Acosta, Stefan LU orcid and Salim, Saman LU (2021) In Scandinavian Journal of Surgery 110(2). p.123-129
Abstract

BACKGROUND AND AIMS: Acute mesenteric venous thrombosis accounts for up to 20% of all patients with acute mesenteric ischemia in high-income countries. Acute mesenteric venous thrombosis is nowadays relatively more often diagnosed with intravenous contrast-enhanced computed tomography in the portal phase than at explorative laparotomy No high-quality comparative studies between anticoagulation alone, endovascular therapy, or surgery exists. The aim of the present systematic review was to offer a contemporary overview on management.

MATERIALS AND METHODS: Eleven relevant published original studies with series of at least ten patients were retrieved from a Pub Med search between 2015 and 2020 using the Medical Subject Heading term... (More)

BACKGROUND AND AIMS: Acute mesenteric venous thrombosis accounts for up to 20% of all patients with acute mesenteric ischemia in high-income countries. Acute mesenteric venous thrombosis is nowadays relatively more often diagnosed with intravenous contrast-enhanced computed tomography in the portal phase than at explorative laparotomy No high-quality comparative studies between anticoagulation alone, endovascular therapy, or surgery exists. The aim of the present systematic review was to offer a contemporary overview on management.

MATERIALS AND METHODS: Eleven relevant published original studies with series of at least ten patients were retrieved from a Pub Med search between 2015 and 2020 using the Medical Subject Heading term "mesenteric venous thrombosis."
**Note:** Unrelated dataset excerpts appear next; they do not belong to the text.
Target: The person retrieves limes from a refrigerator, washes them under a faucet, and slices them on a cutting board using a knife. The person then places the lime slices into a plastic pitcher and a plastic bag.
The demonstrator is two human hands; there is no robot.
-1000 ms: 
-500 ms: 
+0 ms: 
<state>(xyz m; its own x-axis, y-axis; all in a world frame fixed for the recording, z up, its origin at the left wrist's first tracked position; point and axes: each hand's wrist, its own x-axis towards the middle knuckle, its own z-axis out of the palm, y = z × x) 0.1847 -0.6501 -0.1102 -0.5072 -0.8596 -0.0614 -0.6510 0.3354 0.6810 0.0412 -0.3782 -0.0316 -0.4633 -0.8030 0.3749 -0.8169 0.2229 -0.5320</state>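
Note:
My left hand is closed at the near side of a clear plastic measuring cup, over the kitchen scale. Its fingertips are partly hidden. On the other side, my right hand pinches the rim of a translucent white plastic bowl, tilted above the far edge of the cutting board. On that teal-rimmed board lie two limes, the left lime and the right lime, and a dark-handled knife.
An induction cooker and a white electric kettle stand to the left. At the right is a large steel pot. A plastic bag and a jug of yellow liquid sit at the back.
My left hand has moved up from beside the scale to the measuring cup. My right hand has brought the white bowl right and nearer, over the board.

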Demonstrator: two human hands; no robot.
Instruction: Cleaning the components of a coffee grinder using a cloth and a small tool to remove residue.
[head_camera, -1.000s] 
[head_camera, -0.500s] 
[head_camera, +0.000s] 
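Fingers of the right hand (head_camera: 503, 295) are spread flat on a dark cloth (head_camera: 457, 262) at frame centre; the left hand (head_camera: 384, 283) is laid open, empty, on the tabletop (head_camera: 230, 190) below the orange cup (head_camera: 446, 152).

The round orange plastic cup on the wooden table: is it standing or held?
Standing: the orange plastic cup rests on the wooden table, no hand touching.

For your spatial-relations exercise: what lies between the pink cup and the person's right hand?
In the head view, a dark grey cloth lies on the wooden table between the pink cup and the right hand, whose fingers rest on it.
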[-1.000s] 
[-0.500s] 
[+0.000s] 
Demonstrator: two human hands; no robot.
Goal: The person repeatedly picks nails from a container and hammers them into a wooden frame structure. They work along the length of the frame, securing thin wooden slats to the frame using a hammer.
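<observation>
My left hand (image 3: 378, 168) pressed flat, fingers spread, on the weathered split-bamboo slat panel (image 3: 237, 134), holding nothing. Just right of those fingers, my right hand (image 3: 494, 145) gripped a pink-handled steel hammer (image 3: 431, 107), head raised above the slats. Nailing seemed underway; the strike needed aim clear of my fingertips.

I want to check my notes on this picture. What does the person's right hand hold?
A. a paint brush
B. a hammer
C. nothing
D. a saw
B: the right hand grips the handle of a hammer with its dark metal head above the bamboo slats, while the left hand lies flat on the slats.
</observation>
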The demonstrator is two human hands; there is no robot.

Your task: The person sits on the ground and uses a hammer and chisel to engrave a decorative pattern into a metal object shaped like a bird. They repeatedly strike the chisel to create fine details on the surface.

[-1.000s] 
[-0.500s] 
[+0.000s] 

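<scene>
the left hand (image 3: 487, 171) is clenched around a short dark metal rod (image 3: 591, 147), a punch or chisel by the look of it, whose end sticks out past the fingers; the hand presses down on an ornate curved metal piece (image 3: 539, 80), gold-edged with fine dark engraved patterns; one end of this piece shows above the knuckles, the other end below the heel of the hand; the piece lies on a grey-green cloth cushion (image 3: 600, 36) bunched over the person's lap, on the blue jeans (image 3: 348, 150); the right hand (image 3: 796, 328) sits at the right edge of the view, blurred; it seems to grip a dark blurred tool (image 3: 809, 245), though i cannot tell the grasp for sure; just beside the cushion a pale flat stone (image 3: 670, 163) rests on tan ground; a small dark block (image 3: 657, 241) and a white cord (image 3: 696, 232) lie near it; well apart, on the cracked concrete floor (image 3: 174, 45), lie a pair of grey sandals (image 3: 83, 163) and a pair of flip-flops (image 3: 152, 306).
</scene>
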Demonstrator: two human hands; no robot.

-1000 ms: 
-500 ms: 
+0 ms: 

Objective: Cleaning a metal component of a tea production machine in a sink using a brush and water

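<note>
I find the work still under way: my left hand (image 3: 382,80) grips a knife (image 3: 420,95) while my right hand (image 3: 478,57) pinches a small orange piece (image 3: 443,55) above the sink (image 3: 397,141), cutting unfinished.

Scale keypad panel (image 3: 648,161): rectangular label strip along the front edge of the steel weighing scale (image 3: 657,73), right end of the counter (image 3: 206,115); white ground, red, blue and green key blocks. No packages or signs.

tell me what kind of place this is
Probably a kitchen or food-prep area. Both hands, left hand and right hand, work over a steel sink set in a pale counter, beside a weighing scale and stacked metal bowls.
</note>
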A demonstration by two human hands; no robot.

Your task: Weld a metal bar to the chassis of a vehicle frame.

RESULTS: When MVT is diagnosed early, immediate anticoagulation with either unfractionated heparin or subcutaneous low-molecular-weight heparin should commence. Surgeons need to be aware of the importance to scrutinize the computed tomography images themselves for assessment of secondary intestinal abnormalities to mesenteric venous thrombosis and the risk of bowel resection and worse prognosis. Progression toward peritonitis is an indication for explorative laparotomy and assessment of bowel viability. Frank transmural small bowel necrosis should be resected and bowel anastomosis may be delayed for several days until second look. Meanwhile, intravenous full-dose unfractionated heparin should be given at the end of the first operation. Postoperative major intra-abdominal or gastrointestinal bleeding occurs rarely, but the heparin effect can instantaneously be reversed by protamine sulfate. Patients who do not improve during conservative therapy with anticoagulation alone but without developing peritonitis may be subjected to endovascular therapy in expert centers. When the patient's intestinal function has recovered, with or without bowel resection, switch from parenteral unfractionated heparin or low-molecular-weight heparin therapy to oral anticoagulation can be performed. There is a trend that direct oral anticoagulants are increasingly used instead of vitamin K antagonists. Up to now, direct oral anticoagulants have been shown to be equally effective with the same rate of bleeding complications. Patients with no strong permanent trigger factor for mesenteric venous thrombosis such as intra-abdominal cancer should undergo blood screening for inherited and acquired thrombophilia.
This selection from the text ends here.